◆ **WHAT TO PRODUCE**: The answer must reproduce the listing exactly, with every picture left out.

◆ **INFORMATION SHOWN**:
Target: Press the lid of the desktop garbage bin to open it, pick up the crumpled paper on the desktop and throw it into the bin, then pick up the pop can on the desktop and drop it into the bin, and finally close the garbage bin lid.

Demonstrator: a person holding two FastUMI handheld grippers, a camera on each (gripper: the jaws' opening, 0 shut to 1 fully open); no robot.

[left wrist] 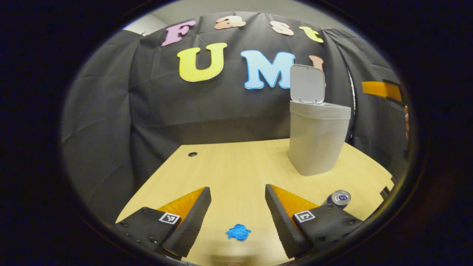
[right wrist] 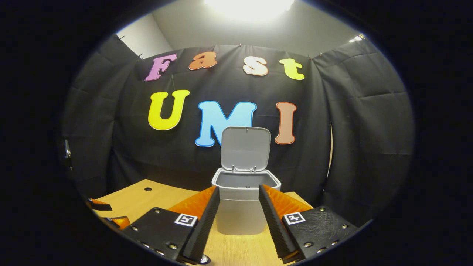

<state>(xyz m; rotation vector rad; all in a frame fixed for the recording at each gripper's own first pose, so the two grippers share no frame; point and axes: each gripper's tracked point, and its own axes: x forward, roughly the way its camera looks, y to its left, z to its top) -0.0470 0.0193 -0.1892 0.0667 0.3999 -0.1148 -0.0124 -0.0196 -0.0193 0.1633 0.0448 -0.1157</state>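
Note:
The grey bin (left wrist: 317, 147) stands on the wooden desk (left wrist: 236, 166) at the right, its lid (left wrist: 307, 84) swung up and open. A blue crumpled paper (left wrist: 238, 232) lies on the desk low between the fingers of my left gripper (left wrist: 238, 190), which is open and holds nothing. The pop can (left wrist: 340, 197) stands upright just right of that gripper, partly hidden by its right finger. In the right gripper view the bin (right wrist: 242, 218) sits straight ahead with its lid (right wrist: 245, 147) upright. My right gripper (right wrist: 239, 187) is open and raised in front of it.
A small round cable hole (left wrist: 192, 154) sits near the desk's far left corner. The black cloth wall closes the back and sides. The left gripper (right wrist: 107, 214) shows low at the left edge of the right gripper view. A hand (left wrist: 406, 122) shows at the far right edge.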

◆ **YOUR SOLUTION**:
Target: Press the lid of the desktop garbage bin to open it, pick up the crumpled paper on the desktop and throw it into the bin, then pick up the pop can on the desktop and drop it into the bin, and finally close the garbage bin lid.

Demonstrator: a person holding two FastUMI handheld grippers, a camera on each (gripper: the jaws' opening, 0 shut to 1 fully open); no robot.

[left wrist] 
[right wrist] 

<state>(xyz m; rotation vector rad; all in a frame fixed for the recording at each gripper's own first pose, so the two grippers share no frame; point and axes: each gripper's tracked point, and its own axes: x forward, roughly the way its camera looks, y to its left, z to its top) -0.0470 0.0193 -0.1892 0.0667 0.3999 -0.1148 -0.0124 -0.0196 -0.0193 0.1633 0.0448 -0.1157</state>
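Note:
The grey bin (left wrist: 317, 147) stands on the wooden desk (left wrist: 236, 166) at the right, its lid (left wrist: 307, 84) swung up and open. A blue crumpled paper (left wrist: 238, 232) lies on the desk low between the fingers of my left gripper (left wrist: 238, 190), which is open and holds nothing. The pop can (left wrist: 340, 197) stands upright just right of that gripper, partly hidden by its right finger. In the right gripper view the bin (right wrist: 242, 218) sits straight ahead with its lid (right wrist: 245, 147) upright. My right gripper (right wrist: 239, 187) is open and raised in front of it.
A small round cable hole (left wrist: 192, 154) sits near the desk's far left corner. The black cloth wall closes the back and sides. The left gripper (right wrist: 107, 214) shows low at the left edge of the right gripper view. A hand (left wrist: 406, 122) shows at the far right edge.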

Response complete; there is no more output.